PROBLEM DETAILS: Transcribe, exactly and in full, every line from the one including "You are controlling" to the end of the listing.

=== INFORMATION SHOWN ===

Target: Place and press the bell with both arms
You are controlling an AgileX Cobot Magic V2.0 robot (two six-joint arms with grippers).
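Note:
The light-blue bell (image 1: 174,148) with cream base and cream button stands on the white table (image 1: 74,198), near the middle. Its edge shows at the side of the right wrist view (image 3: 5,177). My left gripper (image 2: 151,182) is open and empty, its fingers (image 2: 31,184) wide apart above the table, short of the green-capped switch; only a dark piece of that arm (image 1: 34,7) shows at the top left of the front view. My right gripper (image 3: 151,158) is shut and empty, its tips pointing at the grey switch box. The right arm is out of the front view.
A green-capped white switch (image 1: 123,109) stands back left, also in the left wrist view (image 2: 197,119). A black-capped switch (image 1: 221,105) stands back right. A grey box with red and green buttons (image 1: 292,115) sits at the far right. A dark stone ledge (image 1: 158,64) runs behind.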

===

RESPONSE FOR THIS EXERCISE:
You are controlling an AgileX Cobot Magic V2.0 robot (two six-joint arms with grippers).
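Note:
The light-blue bell (image 1: 174,148) with cream base and cream button stands on the white table (image 1: 74,198), near the middle. Its edge shows at the side of the right wrist view (image 3: 5,177). My left gripper (image 2: 151,182) is open and empty, its fingers (image 2: 31,184) wide apart above the table, short of the green-capped switch; only a dark piece of that arm (image 1: 34,7) shows at the top left of the front view. My right gripper (image 3: 151,158) is shut and empty, its tips pointing at the grey switch box. The right arm is out of the front view.
A green-capped white switch (image 1: 123,109) stands back left, also in the left wrist view (image 2: 197,119). A black-capped switch (image 1: 221,105) stands back right. A grey box with red and green buttons (image 1: 292,115) sits at the far right. A dark stone ledge (image 1: 158,64) runs behind.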

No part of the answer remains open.